====== DATA EXCERPTS
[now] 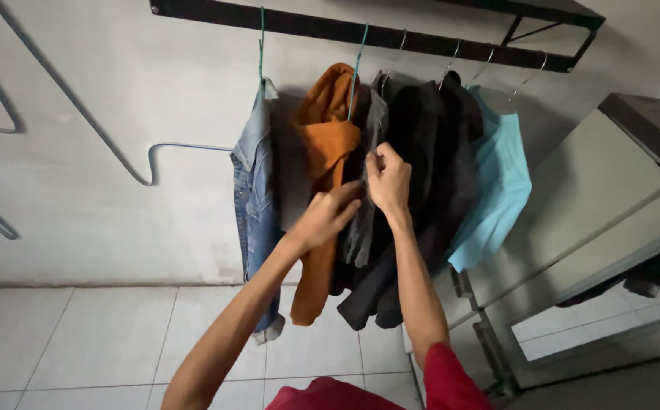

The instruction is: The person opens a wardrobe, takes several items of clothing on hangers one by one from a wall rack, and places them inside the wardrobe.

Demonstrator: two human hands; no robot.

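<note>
Gripping grey garment (366,190) on black rail (360,32), between orange hoodie (328,167) and black jackets (429,152): right hand (388,178) pinched its edge; left hand (328,216), fingers curled, held fabric lower. Risk judged: tugging could slip thin hanger (358,68) off rail, drop garment onto tiled floor (79,334).

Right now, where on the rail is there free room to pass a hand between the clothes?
The rail is bare left of the denim jacket. A narrower gap lies between it and the orange hoodie. From the grey garment, where both hands work, to the turquoise shirt, it is crowded.
</note>
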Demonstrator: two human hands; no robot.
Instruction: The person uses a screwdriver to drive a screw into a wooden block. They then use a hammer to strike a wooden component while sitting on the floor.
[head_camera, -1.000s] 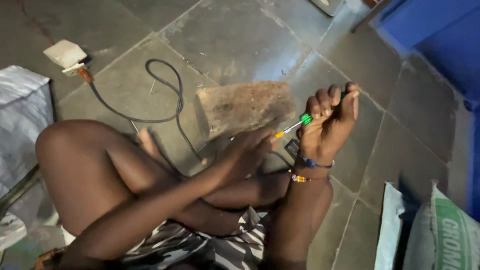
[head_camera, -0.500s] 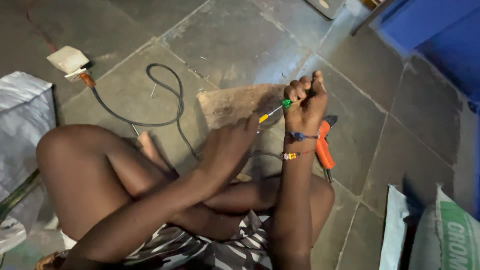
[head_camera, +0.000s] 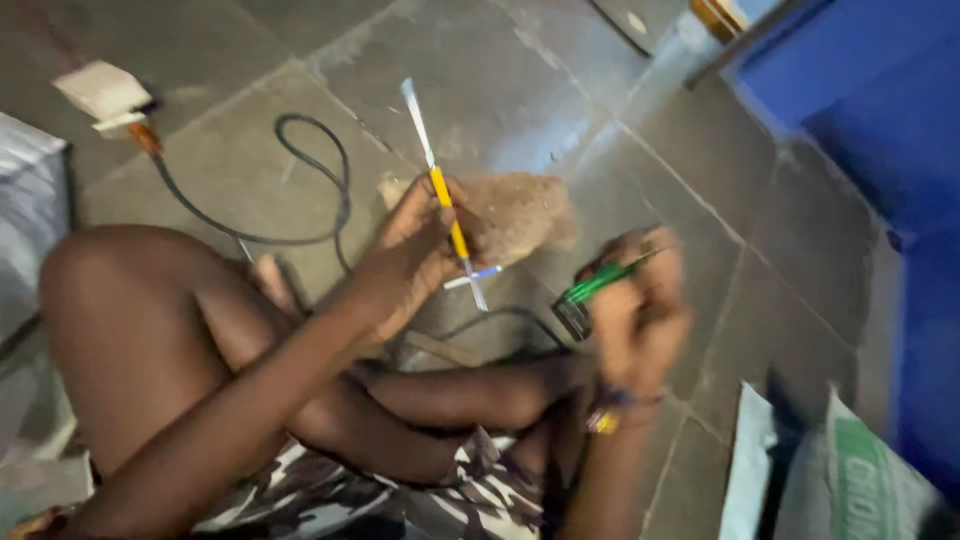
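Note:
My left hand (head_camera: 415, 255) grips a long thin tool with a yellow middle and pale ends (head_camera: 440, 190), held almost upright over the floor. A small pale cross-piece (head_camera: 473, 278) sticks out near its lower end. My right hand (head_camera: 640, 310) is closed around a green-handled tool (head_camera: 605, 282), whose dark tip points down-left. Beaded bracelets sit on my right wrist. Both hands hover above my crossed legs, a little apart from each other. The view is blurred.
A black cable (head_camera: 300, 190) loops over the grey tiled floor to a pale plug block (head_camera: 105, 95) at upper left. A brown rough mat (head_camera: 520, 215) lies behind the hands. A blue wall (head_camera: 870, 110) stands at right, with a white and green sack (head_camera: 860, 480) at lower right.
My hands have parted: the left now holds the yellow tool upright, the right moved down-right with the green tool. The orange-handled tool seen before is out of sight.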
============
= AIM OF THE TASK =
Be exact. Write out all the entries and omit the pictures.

= TASK RESULT =
[now] 

The instruction is: The person opens a wardrobe, takes several items of clothing on hangers one by one from a wall rack, and places them inside the wardrobe.

Demonstrator: two human hands; no robot.

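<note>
Gripping grey garment (366,190) on black rail (360,32), between orange hoodie (328,167) and black jackets (429,152): right hand (388,178) pinched its edge; left hand (328,216), fingers curled, held fabric lower. Risk judged: tugging could slip thin hanger (358,68) off rail, drop garment onto tiled floor (79,334).

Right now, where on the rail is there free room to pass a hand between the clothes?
The rail is bare left of the denim jacket. A narrower gap lies between it and the orange hoodie. From the grey garment, where both hands work, to the turquoise shirt, it is crowded.
</note>
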Demonstrator: two human hands; no robot.
Instruction: The person uses a screwdriver to drive a screw into a wooden block. They then use a hammer to strike a wooden component while sitting on the floor.
[head_camera, -1.000s] 
[head_camera, -0.500s] 
[head_camera, +0.000s] 
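Note:
My left hand (head_camera: 415, 255) grips a long thin tool with a yellow middle and pale ends (head_camera: 440, 190), held almost upright over the floor. A small pale cross-piece (head_camera: 473, 278) sticks out near its lower end. My right hand (head_camera: 640, 310) is closed around a green-handled tool (head_camera: 605, 282), whose dark tip points down-left. Beaded bracelets sit on my right wrist. Both hands hover above my crossed legs, a little apart from each other. The view is blurred.
A black cable (head_camera: 300, 190) loops over the grey tiled floor to a pale plug block (head_camera: 105, 95) at upper left. A brown rough mat (head_camera: 520, 215) lies behind the hands. A blue wall (head_camera: 870, 110) stands at right, with a white and green sack (head_camera: 860, 480) at lower right.
My hands have parted: the left now holds the yellow tool upright, the right moved down-right with the green tool. The orange-handled tool seen before is out of sight.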

Now the exercise is finished.